Эверест (СИ) - Свирская Дарья (книга регистрации TXT) 📗
Оставив пакеты на столе, мою руки и протягиваю ему градусник, который начинает пиликать через несколько секунд. У него тридцать восемь и восемь, и я немедленно выдаю лекарства, которые он послушно принимает.
— У тебя есть плед? — Спрашиваю, заметив, как он дрожит.
— Да, в спальне.
— А это где?
— Последняя дверь справа от коридора.
Его спальня так же минималистична, как и остальные комнаты: огромных размеров кровать, какие-то абстракции на стенах, ламинат, прикроватные тумбочки, шкаф.
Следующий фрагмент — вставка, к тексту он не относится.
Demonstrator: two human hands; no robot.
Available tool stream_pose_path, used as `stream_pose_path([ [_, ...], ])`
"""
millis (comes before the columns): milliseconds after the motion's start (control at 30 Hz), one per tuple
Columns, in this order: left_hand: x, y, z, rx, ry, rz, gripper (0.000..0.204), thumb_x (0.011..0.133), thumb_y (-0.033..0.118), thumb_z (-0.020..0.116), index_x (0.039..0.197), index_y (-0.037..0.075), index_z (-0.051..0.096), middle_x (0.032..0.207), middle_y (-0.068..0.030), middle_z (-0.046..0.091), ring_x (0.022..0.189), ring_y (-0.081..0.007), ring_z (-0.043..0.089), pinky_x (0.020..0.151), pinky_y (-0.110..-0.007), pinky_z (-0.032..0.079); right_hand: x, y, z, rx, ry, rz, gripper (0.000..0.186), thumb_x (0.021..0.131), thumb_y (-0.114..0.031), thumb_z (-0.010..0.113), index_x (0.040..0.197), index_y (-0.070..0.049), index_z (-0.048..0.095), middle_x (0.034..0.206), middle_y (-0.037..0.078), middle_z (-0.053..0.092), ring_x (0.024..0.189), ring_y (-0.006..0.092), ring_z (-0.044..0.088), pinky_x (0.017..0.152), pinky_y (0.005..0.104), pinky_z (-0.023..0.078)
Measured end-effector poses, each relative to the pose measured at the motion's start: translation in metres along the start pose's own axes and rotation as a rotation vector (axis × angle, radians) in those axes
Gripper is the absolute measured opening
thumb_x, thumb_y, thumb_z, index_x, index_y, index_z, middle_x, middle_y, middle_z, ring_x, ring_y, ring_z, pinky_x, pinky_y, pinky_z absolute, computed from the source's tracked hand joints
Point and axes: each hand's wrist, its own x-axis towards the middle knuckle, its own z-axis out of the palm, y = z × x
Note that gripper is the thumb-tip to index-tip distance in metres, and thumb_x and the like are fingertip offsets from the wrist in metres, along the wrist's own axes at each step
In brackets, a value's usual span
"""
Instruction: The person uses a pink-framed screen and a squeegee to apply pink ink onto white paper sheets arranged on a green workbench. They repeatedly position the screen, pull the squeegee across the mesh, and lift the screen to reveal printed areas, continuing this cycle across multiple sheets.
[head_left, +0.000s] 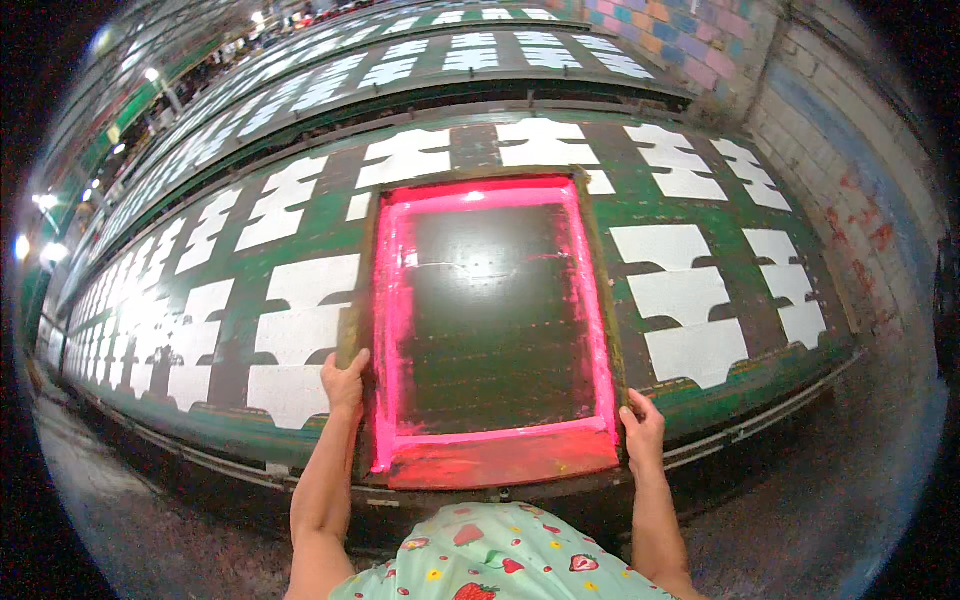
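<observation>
A screen-printing frame (490,330) is in front of me, with dark mesh bordered in bright pink ink and a reddish strip along its near side. My left hand (345,384) grips its left edge, fingers closed round the side bar. At the right edge, near the lower corner, my right hand (643,424) holds the other side bar with bent fingers and thumb. The frame covers part of the long green and brown printing table; whether it touches the surface I cannot tell. White cut pieces with curved notches lie on both sides, such as a piece (698,352) to the right.
The long printing table (590,470) carries rows of white pieces and runs away to the left. More tables (470,85) with white pieces stand behind it. A block wall (850,150) with paint patches rises at the right. Lamps (54,252) glow at the far left.
</observation>
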Motion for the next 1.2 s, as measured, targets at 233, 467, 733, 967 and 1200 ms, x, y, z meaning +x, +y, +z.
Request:
stream_pose_path([
  [233,0.018,-0.015,0.007,0.105,-0.003,-0.004,0.035,0.087,0.018,0.092,0.111,-0.004,0.078,0.097,-0.0114,0.080,0.085,-0.0198,0.071,0.082,-0.038,0.058,-0.033,-0.040,0.022,-0.792,0.045,-0.617,0.053,0.095,-0.016,0.080,0.144,-0.001,0.067,0.139,0.020,0.070,0.131,0.0382,0.066,0.117,0.0493,0.050],
  [467,0.023,-0.024,0.010,0.207,0.022,-0.008,0.037,0.086,0.020,0.092,0.113,-0.003,0.079,0.100,-0.0119,0.081,0.086,-0.0213,0.074,0.081,-0.039,0.059,-0.093,-0.079,0.086,-0.762,-0.675,-1.010,0.046,0.090,-0.015,0.075,0.136,-0.010,0.074,0.136,0.018,0.071,0.128,0.0400,0.067,0.111,0.0529,0.054],
  [733,0.013,-0.010,0.011,0.334,0.147,0.031,0.051,0.081,0.034,0.093,0.114,-0.001,0.079,0.103,-0.0233,0.082,0.098,-0.0384,0.080,0.091,-0.047,0.061,-0.099,-0.109,0.145,-0.922,-0.567,-1.053,0.040,0.085,-0.006,0.070,0.124,-0.008,0.078,0.117,0.015,0.078,0.108,0.0370,0.075,0.094,0.0501,0.060],
  [967,0.021,-0.028,0.012,0.333,0.164,0.195,0.061,0.092,0.037,0.083,0.134,-0.006,0.070,0.126,-0.0315,0.074,0.119,-0.0464,0.072,0.106,-0.051,0.055,-0.094,-0.140,0.161,-1.072,-0.654,-0.865,0.040,0.080,-0.001,0.071,0.118,-0.009,0.079,0.103,0.015,0.078,0.101,0.0377,0.075,0.089,0.0506,0.061],
  [1200,0.025,-0.037,0.014,0.191,0.111,0.159,0.051,0.103,0.028,0.071,0.139,-0.007,0.067,0.130,-0.0314,0.073,0.124,-0.0471,0.069,0.109,-0.051,0.053,-0.117,-0.113,0.169,-1.044,-0.483,-0.958,0.046,0.078,0.000,0.070,0.122,-0.010,0.080,0.109,0.012,0.079,0.103,0.0353,0.075,0.089,0.0499,0.061],
])
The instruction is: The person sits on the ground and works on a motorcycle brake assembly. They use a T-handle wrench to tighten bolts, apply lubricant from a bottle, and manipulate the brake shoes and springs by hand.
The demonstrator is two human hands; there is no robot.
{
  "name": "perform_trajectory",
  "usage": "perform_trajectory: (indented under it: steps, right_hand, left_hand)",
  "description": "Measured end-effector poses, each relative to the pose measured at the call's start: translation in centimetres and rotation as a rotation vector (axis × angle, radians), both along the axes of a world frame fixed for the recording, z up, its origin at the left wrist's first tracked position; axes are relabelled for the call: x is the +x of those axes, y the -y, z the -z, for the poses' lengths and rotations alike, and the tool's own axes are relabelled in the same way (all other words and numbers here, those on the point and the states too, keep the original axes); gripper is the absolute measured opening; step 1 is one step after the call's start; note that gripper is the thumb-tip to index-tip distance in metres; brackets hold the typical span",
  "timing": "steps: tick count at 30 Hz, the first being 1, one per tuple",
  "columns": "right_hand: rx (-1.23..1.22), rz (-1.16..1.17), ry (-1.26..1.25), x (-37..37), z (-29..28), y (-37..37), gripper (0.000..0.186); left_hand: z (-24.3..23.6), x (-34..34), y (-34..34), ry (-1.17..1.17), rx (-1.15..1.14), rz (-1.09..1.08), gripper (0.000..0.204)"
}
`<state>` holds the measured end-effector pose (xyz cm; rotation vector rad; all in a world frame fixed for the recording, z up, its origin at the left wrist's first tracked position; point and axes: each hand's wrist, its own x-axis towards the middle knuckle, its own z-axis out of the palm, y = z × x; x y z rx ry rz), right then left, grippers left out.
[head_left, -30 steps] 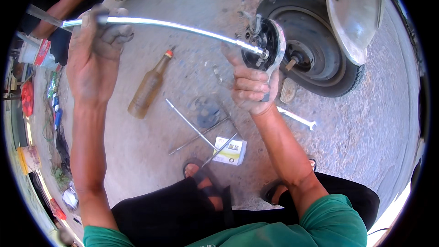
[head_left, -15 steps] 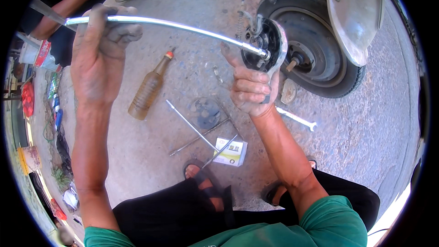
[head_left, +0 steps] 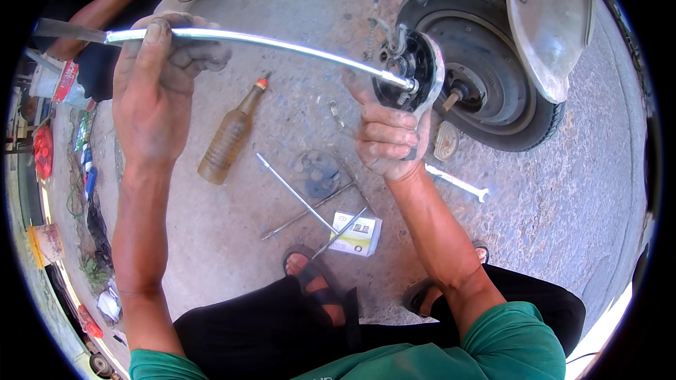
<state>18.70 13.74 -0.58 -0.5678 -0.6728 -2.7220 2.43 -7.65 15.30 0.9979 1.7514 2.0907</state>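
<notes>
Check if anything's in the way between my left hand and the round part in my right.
Nothing visible blocks the way from your left hand to the round part in your right hand. Only the shiny rod spans the gap, its far end at the part. The bottle is on the ground, off that line.

Left hand (head_left: pixel 153 98) and right hand (head_left: pixel 387 137) bare, smudged with grime. Left forearm (head_left: pixel 142 232), right forearm (head_left: pixel 442 229) also bare, up to short green sleeves (head_left: pixel 517 331) well below hands. Shirt (head_left: pixel 415 360) same green, creased; small pale lettering (head_left: pixel 322 378) low, between hands. Black loose trousers (head_left: pixel 260 317) below hands. Dark open-toed sandals (head_left: pixel 325 295), broad straps, below and between hands.
</notes>
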Motion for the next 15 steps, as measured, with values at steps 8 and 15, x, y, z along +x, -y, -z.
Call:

Хорошо, что плед лежит поверх покрывала, и мне не приходится нигде лазить в его поисках.
Набросив его на плечи Димы, я опустошаю пакеты и, начиная раскладывать купленное в холодильник, убеждаюсь в правильности своего решения: там практически пусто.
Я под его пристальным взглядом начинаю хозяйничать, открывая шкафчики и отыскивая необходимую мне посуду. Ставлю вариться куриный бульон и вкладываю ему в руку чашку чая с имбирем и корицей.
ДМИТРИЙ
С приходом рыжей все начинает налаживаться: я чувствую себя значительно лучше, а в доме впервые за долгое время пахнет едой.
Я с интересом наблюдаю за ней из своего угла, кутаясь в плед и попивая ароматный напиток. Она сказала, что мне нужно обильное питье и соорудила какой-то хитроумный чай. Ее манипуляции вызвали ассоциации с барменом, держащем в голове рецепты тысячи коктейлей, и готовым в любое время дня и ночи приготовить любой из них.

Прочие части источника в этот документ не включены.